Versöhnung – ein Wort, das leicht von den Lippen geht, aber oft so schwer im Alltag umzusetzen ist. Meist ist es bis zu einer Versöhnung ein langer Weg, der von allen Beteiligten einiges abverlangt: auf Seiten des Täters die Einsicht in das Verkehrte seines Tuns und die Bereitschaft, um Verzeihung und Vergebung zu bitten; auf Seiten des Opfers die Bereitschaft, die Entschuldigung anzunehmen und zu vergeben. Oftmals sind auch beide Konfliktparteien in Schuld verstrickt, was die Versöhnung nicht einfacher macht: Wer macht den ersten Schritt? Wer überwindet seinen Stolz und demütigt sich vor dem anderen? Wer nimmt das Risiko auf sich, unter Umständen als „Schwächling“ dazustehen? Das Beispiel von Jakob und Esau zeigt, wie Versöhnung gelingen kann. Jakob konnte irgendwann mit dem Zustand nicht mehr leben, seinen Bruder als Feind betrachten zu müssen. Er wollte die Versöhnung. Wie ging er vor? Er suchte zuerst die Hilfe Gottes und wandte sich im Gebet an den Herrn: „Errette mich von der Hand meines Bruders.“ Dann schickte er einen Teil seines Besitzes an Esau als Geschenk und als Zeichen der Wiedergutmachung.
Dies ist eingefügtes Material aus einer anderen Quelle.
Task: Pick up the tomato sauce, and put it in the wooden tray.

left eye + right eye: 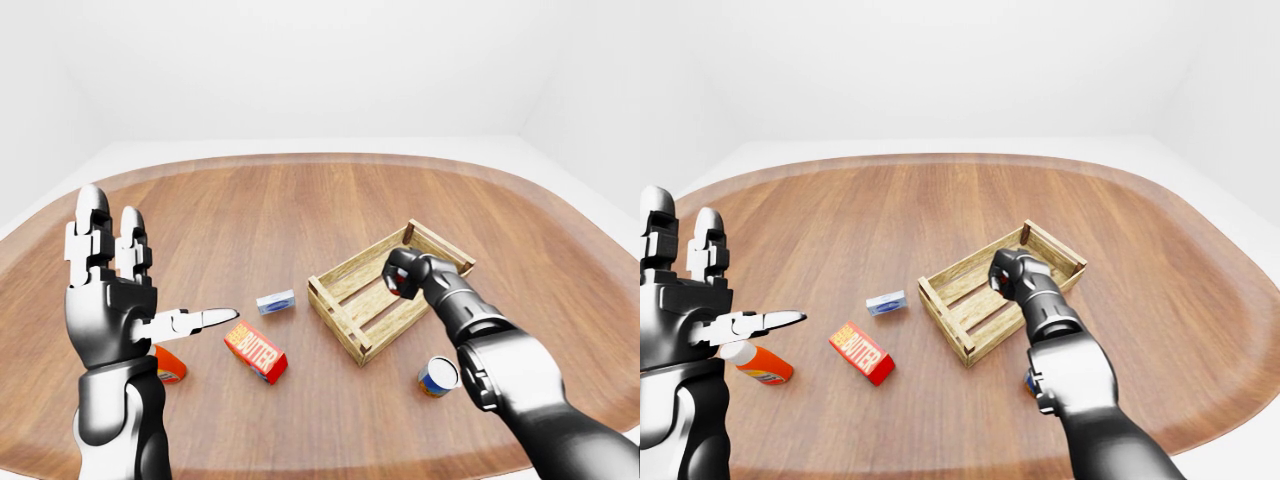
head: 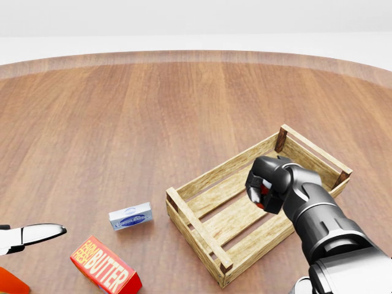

Esau wies die versöhnliche Geste seines Bruders zuerst zurück: „Ich habe genug, behalte, was du hast.“ Als er aber erkannte, wie ernst es Jakob mit der Versöhnung war, nahm er Jakobs Gabe an und beide schlossen Frieden.

Machen wir es mit Gott, dann wird Versöhnung möglich. Dann können wir uns demütigen, wenn wir in der Rolle des Jakob sind. Und wir können, wenn wir in der Rolle Esaus sind, uns selbst überwinden und die Entschuldigung annehmen.